* Your objective: All of the data must be retyped exactly, with nothing left out.

* Source data:
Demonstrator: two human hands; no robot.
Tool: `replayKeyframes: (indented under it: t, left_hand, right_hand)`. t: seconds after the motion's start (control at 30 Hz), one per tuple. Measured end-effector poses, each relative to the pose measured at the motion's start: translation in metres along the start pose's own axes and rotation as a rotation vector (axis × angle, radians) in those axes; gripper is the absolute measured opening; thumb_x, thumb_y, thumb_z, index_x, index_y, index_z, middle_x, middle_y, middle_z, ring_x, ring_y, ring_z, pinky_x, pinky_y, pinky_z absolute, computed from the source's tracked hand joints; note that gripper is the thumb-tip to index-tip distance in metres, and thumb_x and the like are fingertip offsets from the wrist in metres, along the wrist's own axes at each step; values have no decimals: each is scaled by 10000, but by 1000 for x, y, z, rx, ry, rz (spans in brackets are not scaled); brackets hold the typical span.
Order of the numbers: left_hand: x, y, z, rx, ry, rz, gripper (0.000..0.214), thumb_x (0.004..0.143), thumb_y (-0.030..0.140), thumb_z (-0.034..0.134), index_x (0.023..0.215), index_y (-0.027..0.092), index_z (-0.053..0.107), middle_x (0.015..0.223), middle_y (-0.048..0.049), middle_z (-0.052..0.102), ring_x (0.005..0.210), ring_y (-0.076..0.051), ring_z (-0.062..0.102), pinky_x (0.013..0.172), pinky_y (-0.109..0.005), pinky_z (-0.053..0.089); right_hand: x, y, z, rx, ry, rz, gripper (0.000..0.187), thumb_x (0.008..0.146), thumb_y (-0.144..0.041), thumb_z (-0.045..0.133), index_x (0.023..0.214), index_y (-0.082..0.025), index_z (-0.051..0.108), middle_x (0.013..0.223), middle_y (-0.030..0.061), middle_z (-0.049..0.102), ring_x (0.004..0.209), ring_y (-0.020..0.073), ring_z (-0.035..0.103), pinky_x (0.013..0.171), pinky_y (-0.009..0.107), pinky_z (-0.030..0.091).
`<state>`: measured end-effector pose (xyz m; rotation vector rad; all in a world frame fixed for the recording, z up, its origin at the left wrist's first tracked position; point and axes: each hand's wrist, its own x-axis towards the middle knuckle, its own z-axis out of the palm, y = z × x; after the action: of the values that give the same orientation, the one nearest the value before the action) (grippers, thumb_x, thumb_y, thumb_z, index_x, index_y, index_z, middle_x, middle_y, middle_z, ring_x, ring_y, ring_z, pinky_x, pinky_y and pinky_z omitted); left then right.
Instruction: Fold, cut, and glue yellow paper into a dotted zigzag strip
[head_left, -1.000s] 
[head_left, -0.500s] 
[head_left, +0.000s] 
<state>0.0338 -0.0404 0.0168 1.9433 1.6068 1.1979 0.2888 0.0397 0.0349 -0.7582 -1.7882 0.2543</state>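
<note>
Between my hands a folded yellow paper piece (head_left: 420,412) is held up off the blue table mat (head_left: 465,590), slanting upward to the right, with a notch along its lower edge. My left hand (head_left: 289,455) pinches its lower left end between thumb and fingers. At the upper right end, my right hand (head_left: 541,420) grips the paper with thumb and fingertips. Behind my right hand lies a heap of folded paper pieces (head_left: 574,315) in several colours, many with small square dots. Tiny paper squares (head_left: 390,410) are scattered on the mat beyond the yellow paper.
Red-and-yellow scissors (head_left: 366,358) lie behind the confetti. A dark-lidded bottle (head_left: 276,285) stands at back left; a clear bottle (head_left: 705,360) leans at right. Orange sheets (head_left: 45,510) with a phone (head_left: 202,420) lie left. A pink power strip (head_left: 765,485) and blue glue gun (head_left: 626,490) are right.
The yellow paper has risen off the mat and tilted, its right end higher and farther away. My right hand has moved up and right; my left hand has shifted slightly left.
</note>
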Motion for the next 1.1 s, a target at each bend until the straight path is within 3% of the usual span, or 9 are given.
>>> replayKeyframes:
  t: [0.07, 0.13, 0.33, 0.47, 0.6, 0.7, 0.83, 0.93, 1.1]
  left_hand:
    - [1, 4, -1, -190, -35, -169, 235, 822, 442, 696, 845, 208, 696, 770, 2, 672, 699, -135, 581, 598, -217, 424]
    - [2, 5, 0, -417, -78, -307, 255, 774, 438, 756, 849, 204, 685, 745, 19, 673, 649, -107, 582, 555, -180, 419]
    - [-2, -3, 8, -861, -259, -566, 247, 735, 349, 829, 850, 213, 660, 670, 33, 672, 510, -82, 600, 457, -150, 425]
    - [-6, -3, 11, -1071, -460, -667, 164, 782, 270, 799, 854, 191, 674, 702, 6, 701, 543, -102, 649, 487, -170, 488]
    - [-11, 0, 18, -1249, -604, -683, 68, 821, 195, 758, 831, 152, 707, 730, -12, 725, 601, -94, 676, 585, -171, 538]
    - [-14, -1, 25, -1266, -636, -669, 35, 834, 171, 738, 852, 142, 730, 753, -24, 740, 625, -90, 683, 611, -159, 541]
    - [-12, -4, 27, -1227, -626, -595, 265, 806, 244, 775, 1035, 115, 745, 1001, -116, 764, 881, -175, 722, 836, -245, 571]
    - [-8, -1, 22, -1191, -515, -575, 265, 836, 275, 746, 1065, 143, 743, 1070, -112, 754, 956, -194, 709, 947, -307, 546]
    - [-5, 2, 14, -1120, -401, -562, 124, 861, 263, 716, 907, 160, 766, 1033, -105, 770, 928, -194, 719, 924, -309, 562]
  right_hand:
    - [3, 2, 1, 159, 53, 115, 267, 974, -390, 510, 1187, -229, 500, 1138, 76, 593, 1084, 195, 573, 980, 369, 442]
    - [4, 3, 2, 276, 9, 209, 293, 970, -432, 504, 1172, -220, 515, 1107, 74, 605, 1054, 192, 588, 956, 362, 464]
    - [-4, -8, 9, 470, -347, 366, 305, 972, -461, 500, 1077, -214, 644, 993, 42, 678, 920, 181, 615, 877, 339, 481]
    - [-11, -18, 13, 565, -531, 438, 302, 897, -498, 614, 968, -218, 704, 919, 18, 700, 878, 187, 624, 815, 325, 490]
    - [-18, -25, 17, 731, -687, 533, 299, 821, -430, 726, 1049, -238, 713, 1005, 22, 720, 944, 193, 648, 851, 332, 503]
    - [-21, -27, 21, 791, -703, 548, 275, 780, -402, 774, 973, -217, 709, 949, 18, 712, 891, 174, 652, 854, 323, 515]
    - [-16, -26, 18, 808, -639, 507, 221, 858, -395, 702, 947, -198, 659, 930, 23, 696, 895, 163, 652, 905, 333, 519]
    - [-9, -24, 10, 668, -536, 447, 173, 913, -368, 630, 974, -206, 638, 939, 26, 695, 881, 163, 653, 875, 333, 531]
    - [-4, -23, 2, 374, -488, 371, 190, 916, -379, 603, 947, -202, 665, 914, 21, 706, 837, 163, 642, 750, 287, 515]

* Answer box:
Demonstrator: two human hands; no robot.
Tool: `replayKeyframes: (indented under it: t, left_hand, right_hand)`. t: seconds after the motion's start (control at 30 Hz), one per tuple. Measured end-effector poses, each relative to the pose measured at the motion's start: translation in metres along the start pose's own axes and rotation as a rotation vector (axis × angle, radians) in those axes; gripper is the absolute measured opening; thumb_x, thumb_y, thumb_z, index_x, index_y, index_z, middle_x, middle_y, middle_z, ring_x, ring_y, ring_z, pinky_x, pinky_y, pinky_z absolute, computed from the source's tracked hand joints; note that gripper is the thumb-tip to index-tip distance in metres, and thumb_x and the like are fingertip offsets from the wrist in metres, along the wrist's own axes at each step; values have no decimals: each is scaled by 10000, but by 1000 for x, y, z, rx, ry, rz (spans in brackets are not scaled); brackets hold the typical span.
Order of the numbers: left_hand: x, y, z, rx, ry, rz, gripper (0.000..0.214), thumb_x (0.004..0.143), thumb_y (-0.030..0.140), thumb_z (-0.034..0.134), index_x (0.023..0.215), index_y (-0.027..0.092), index_z (-0.053..0.107), middle_x (0.015..0.223), middle_y (-0.048..0.049), middle_z (-0.052..0.102), ring_x (0.005..0.210), ring_y (-0.076..0.051), ring_z (-0.062..0.102), pinky_x (0.013..0.172), pinky_y (-0.109..0.005), pinky_z (-0.053..0.089); right_hand: x, y, z, rx, ry, rz, gripper (0.000..0.187), thumb_x (0.008..0.146), thumb_y (-0.144..0.041), thumb_z (-0.045..0.133), index_x (0.023..0.214), index_y (-0.082..0.025), index_z (-0.051..0.108), middle_x (0.013..0.223), middle_y (-0.030..0.061), middle_z (-0.049..0.102), ring_x (0.004..0.209), ring_y (-0.020..0.073), ring_z (-0.035..0.103), pinky_x (0.013..0.171), pinky_y (-0.009..0.107), pinky_z (-0.030..0.091).
`<state>`: measured end-effector pose (xyz m; rotation vector rad; all in a world frame fixed for the recording, z up, its origin at the left wrist's first tracked position; point and axes: each hand's wrist, its own x-axis towards the middle knuckle, its own z-axis out of the palm, y = z × x; after the action: of the values that give the same orientation, the one nearest the value before the action) (grippers, thumb_x, thumb_y, thumb_z, index_x, index_y, index_z, middle_x, middle_y, middle_z, ring_x, ring_y, ring_z, pinky_x, pinky_y and pinky_z omitted); left then right.
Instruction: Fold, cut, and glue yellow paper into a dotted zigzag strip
[head_left, -1.000s] 
[head_left, -0.500s] 
[head_left, +0.000s] 
<state>0.0338 -0.0404 0.0168 1.9433 1.6068 1.1979 0.2888 0.0397 0.0349 -0.7582 -1.7882 0.2543</state>
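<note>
Between my hands a folded yellow paper piece (head_left: 420,412) is held up off the blue table mat (head_left: 465,590), slanting upward to the right, with a notch along its lower edge. My left hand (head_left: 289,455) pinches its lower left end between thumb and fingers. At the upper right end, my right hand (head_left: 541,420) grips the paper with thumb and fingertips. Behind my right hand lies a heap of folded paper pieces (head_left: 574,315) in several colours, many with small square dots. Tiny paper squares (head_left: 390,410) are scattered on the mat beyond the yellow paper.
Red-and-yellow scissors (head_left: 366,358) lie behind the confetti. A dark-lidded bottle (head_left: 276,285) stands at back left; a clear bottle (head_left: 705,360) leans at right. Orange sheets (head_left: 45,510) with a phone (head_left: 202,420) lie left. A pink power strip (head_left: 765,485) and blue glue gun (head_left: 626,490) are right.
The yellow paper has risen off the mat and tilted, its right end higher and farther away. My right hand has moved up and right; my left hand has shifted slightly left.
</note>
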Motion for the next 1.1 s, a target at each bend until the straight path is within 3% of the usual span, or 9 are given.
>>> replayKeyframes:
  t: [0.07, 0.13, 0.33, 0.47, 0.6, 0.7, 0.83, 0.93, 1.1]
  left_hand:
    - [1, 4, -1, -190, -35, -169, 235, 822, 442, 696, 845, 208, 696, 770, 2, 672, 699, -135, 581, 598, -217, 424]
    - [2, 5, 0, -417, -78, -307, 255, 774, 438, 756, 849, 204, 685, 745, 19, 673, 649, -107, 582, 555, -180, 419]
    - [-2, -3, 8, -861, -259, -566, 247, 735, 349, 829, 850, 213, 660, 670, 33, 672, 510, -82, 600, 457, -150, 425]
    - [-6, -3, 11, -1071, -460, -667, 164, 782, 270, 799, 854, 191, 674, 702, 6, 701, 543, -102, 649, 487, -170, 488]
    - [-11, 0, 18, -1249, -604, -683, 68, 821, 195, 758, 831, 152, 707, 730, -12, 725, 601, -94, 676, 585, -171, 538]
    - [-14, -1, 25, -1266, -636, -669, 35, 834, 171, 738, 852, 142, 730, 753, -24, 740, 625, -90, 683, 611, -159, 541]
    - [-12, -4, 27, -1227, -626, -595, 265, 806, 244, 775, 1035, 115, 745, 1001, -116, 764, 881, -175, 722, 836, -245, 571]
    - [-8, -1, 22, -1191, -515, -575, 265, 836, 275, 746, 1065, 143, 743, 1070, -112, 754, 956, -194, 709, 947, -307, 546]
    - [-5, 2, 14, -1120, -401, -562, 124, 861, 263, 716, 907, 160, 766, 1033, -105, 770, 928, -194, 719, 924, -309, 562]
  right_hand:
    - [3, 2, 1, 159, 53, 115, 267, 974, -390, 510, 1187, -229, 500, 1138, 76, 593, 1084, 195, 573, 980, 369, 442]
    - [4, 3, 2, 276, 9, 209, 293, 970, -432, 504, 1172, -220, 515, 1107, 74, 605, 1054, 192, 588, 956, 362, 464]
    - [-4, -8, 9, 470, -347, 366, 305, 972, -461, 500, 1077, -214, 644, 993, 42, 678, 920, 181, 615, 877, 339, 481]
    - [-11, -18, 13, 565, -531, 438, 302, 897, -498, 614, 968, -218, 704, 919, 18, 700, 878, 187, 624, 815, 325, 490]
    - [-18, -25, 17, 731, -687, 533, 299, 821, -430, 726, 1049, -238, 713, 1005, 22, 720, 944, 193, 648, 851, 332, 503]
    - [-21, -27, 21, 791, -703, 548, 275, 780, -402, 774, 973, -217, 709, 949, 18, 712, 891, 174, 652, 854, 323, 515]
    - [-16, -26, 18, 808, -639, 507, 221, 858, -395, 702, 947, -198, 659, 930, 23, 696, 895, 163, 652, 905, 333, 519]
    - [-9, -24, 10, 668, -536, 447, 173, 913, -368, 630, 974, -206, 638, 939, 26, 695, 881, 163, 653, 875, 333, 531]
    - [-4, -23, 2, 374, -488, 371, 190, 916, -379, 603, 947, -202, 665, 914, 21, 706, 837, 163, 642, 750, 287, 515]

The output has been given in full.